The diocese said its legal strategy was to avoid bankruptcy from large claims, and Franklin has said there are “many more who have also been harmed, primarily by three former priests.”

Franklin said he couldn’t detail how those cases would be handled when brought forward in the future because the settlement came together in just one week.

“When they come forward, I think we have to handle their requests as is,” he said. “There are a lot of details I can’t give you the answer for because I have not had the opportunity to check it out further.”

Diocese future

The bishop announced last week that the diocese headquarters will reduce to 18 a staff that numbered 44 two years ago because a portion of an investment fund — which provides a portion of operating expenses for services to the parishioners of southeast Iowa — will be depleted to compensate victims. The Diocese had $6 million invested in the fund last year, according to an audited financial statement published in The Catholic Messenger.

Franklin said the details of any future decisions on cutting services will be made later by staff based on what they consider absolutely necessary.

“And then they have to make the sad decision, what services will they not provide, what will they not give,” he said.
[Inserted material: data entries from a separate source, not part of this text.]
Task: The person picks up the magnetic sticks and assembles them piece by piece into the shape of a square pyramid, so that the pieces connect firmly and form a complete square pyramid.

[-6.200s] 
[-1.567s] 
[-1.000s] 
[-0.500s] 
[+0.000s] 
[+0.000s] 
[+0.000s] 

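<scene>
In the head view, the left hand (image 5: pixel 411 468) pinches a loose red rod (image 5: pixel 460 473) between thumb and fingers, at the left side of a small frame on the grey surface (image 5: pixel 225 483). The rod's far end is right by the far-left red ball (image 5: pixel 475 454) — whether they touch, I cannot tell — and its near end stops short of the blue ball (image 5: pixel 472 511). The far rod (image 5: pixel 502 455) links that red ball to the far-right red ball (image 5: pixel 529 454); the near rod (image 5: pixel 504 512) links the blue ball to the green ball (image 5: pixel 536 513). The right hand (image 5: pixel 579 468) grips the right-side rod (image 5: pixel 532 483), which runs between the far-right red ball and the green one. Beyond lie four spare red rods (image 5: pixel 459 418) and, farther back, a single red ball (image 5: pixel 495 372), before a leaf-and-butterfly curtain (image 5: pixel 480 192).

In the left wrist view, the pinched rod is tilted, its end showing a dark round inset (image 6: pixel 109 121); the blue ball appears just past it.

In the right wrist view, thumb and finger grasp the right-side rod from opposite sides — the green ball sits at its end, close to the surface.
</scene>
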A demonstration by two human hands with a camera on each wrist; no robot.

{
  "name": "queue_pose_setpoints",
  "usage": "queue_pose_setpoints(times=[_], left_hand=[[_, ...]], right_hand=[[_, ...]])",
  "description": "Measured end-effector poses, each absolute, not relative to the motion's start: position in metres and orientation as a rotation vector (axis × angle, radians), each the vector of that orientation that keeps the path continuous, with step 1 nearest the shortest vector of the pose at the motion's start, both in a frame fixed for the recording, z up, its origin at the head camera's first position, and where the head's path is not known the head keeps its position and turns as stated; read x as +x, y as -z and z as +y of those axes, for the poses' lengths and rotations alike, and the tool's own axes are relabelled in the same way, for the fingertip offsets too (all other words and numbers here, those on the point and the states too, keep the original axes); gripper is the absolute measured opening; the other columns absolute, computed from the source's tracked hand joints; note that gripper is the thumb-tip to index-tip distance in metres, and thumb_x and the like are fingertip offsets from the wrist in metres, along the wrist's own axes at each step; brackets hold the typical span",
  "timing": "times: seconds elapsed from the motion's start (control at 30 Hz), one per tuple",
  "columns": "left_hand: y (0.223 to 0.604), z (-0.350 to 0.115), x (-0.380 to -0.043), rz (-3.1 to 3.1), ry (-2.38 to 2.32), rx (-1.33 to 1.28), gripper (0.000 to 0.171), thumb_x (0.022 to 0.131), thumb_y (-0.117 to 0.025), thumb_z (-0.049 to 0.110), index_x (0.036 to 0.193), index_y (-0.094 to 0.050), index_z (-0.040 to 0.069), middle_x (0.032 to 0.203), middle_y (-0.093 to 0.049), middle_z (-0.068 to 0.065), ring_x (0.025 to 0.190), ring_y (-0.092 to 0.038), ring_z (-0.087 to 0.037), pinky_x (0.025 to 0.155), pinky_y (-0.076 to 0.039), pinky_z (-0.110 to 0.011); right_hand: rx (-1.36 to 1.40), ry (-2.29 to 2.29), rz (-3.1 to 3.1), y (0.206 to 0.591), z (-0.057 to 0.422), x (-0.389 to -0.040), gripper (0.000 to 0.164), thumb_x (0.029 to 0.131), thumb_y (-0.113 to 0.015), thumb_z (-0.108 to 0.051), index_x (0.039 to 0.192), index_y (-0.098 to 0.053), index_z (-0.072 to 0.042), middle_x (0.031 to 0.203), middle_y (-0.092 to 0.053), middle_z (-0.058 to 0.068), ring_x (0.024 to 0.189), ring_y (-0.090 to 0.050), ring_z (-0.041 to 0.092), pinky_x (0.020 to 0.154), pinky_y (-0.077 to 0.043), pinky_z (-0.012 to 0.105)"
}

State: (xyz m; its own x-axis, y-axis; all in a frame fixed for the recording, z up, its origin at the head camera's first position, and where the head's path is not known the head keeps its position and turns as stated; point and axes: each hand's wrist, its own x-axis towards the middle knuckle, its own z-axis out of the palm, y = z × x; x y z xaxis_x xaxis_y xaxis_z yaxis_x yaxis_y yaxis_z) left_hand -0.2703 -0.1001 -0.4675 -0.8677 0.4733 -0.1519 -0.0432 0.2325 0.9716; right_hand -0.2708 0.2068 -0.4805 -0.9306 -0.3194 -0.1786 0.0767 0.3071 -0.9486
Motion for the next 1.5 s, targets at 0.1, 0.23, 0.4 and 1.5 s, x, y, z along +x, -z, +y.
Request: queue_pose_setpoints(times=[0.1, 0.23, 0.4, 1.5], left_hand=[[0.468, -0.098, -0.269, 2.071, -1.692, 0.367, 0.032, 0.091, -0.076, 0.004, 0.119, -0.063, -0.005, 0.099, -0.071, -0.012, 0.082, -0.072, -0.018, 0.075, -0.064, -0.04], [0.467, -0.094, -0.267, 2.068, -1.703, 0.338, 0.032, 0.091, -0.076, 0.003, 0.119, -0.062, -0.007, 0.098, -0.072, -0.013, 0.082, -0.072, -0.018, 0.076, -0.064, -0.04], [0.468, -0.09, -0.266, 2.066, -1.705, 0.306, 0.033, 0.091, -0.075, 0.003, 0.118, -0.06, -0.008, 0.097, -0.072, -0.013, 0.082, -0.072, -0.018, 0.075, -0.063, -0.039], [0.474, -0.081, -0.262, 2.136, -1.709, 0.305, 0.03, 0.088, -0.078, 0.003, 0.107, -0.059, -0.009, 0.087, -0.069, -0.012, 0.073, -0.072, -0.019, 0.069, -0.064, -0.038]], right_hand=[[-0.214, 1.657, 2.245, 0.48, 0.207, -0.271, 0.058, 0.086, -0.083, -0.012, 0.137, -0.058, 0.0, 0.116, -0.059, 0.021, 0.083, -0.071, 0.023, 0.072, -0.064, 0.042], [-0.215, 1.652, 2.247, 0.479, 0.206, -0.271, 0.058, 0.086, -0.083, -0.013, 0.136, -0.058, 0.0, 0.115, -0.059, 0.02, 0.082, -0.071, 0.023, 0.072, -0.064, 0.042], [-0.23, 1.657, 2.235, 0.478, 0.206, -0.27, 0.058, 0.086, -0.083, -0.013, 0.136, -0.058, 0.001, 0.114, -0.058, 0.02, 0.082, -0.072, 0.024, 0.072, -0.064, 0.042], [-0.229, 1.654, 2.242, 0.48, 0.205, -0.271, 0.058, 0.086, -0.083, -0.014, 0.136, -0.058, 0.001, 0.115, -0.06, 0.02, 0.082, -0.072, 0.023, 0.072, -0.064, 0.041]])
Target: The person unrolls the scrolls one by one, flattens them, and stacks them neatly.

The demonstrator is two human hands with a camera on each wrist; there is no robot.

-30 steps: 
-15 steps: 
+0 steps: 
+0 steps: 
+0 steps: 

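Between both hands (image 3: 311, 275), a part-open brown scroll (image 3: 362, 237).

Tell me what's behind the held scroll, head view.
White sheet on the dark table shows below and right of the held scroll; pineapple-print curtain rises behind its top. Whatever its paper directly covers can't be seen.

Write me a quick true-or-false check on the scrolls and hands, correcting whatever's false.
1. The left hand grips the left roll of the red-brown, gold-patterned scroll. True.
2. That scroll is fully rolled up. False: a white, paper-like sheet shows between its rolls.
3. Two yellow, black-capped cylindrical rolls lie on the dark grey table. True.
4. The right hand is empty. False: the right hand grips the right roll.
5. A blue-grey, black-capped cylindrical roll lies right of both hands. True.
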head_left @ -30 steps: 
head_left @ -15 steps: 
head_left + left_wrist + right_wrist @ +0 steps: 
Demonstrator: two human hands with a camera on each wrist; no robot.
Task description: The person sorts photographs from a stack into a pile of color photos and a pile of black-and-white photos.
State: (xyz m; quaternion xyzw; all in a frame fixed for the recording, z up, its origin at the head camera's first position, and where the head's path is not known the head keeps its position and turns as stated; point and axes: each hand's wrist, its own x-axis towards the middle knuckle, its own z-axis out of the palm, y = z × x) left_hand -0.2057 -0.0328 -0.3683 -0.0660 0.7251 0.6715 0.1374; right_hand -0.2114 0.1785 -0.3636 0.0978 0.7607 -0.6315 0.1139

Franklin talked frequently this month about the possibility of bankruptcy — taken by only one diocese and one archdiocese in the nation. In September, he called all parish leaders to Iowa City and told them the diocese might file for bankruptcy because it does not have adequate financial resources to compensate the claimants.

“To say it makes you sad and sorrowful is not adequate,” Franklin said of the situation. “Anyone who has to follow through with this, investigate and hear this, they, too, in a sense become a victim of the tragedy.”

Those whose jobs were cut from the diocese are also victims, he said.

“For me, as bishop, it is not pleasant to realize that these people were wounded and suffered,” he said. “It’s very sad all the way around.”

Levien said the victims saw the greater good in standing together in support of each other.

“If there is one lesson we can learn from this, it is that when victims stay silent, nothing changes,” Levien said. “But when they speak up, justice, healing, closure and prevention can result.”